- [EXERCISE GOAL]:
Would you please copy every line of the material that follows, exactly as it reads?

■ ■ ■

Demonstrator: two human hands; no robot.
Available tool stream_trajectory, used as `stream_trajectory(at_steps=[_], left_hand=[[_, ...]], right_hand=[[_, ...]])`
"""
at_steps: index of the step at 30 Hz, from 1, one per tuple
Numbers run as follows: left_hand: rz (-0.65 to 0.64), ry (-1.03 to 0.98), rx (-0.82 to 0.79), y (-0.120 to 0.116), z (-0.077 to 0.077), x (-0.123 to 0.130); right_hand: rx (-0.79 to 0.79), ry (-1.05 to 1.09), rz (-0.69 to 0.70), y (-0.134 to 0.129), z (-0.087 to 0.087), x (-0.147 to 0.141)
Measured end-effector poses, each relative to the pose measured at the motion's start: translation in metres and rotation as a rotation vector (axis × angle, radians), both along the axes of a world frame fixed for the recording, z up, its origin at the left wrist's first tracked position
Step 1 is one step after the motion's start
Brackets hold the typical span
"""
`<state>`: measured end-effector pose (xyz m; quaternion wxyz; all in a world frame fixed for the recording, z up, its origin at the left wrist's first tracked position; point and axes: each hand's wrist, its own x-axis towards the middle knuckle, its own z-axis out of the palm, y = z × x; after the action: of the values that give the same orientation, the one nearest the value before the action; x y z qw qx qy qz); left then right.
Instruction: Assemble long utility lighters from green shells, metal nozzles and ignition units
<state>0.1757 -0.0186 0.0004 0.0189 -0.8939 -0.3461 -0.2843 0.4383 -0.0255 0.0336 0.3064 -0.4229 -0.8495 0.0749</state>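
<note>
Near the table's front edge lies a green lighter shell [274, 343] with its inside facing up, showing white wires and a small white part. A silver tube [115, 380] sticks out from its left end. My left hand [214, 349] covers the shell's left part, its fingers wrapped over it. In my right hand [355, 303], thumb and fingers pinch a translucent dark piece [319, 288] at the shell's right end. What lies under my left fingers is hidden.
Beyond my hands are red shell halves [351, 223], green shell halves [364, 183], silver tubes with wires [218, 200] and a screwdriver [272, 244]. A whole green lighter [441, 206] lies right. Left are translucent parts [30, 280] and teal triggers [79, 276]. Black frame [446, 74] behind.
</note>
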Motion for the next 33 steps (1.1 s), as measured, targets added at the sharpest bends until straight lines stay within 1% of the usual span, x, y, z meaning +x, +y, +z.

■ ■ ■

- [OUTPUT FOR THIS TASK]:
Demonstrator: two human hands; no robot.
Available tool stream_trajectory, used as `stream_trajectory(at_steps=[_], left_hand=[[_, ...]], right_hand=[[_, ...]])`
"""
at_steps: index of the step at 30 Hz, from 1, one per tuple
Numbers run as follows: left_hand: rz (-0.65 to 0.64), ry (-1.03 to 0.98), rx (-0.82 to 0.79), y (-0.120 to 0.116), z (-0.077 to 0.077), x (-0.123 to 0.130); right_hand: rx (-0.79 to 0.79), ry (-1.05 to 1.09), rz (-0.69 to 0.70), y (-0.134 to 0.129), z (-0.087 to 0.087), x (-0.147 to 0.141)
Measured end-effector poses, each relative to the pose measured at the motion's start: translation in metres and rotation as a rotation vector (axis × angle, radians), both along the axes of a world frame fixed for the recording, z up, its origin at the left wrist's first tracked position
Step 1 is one step after the motion's start
Brackets hold the typical span
"""
`<state>`: measured end-effector pose (xyz m; quaternion wxyz; all in a world frame fixed for the recording, z up, its origin at the left wrist's first tracked position; point and axes: each hand's wrist, its own x-axis towards the middle knuckle, its own z-axis out of the palm, y = z × x; after the action: of the values that give the same orientation, the one nearest the value before the action; x y z qw qx qy qz); left then right.
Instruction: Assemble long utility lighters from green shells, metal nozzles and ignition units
<state>0.1757 -0.0186 0.0004 0.0189 -0.8939 -0.3461 -0.2843 0.4383 -0.0255 0.0336 0.3064 -0.4229 -0.8495 0.0749</state>
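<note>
Near the table's front edge lies a green lighter shell [274, 343] with its inside facing up, showing white wires and a small white part. A silver tube [115, 380] sticks out from its left end. My left hand [214, 349] covers the shell's left part, its fingers wrapped over it. In my right hand [355, 303], thumb and fingers pinch a translucent dark piece [319, 288] at the shell's right end. What lies under my left fingers is hidden.
Beyond my hands are red shell halves [351, 223], green shell halves [364, 183], silver tubes with wires [218, 200] and a screwdriver [272, 244]. A whole green lighter [441, 206] lies right. Left are translucent parts [30, 280] and teal triggers [79, 276]. Black frame [446, 74] behind.
</note>
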Motion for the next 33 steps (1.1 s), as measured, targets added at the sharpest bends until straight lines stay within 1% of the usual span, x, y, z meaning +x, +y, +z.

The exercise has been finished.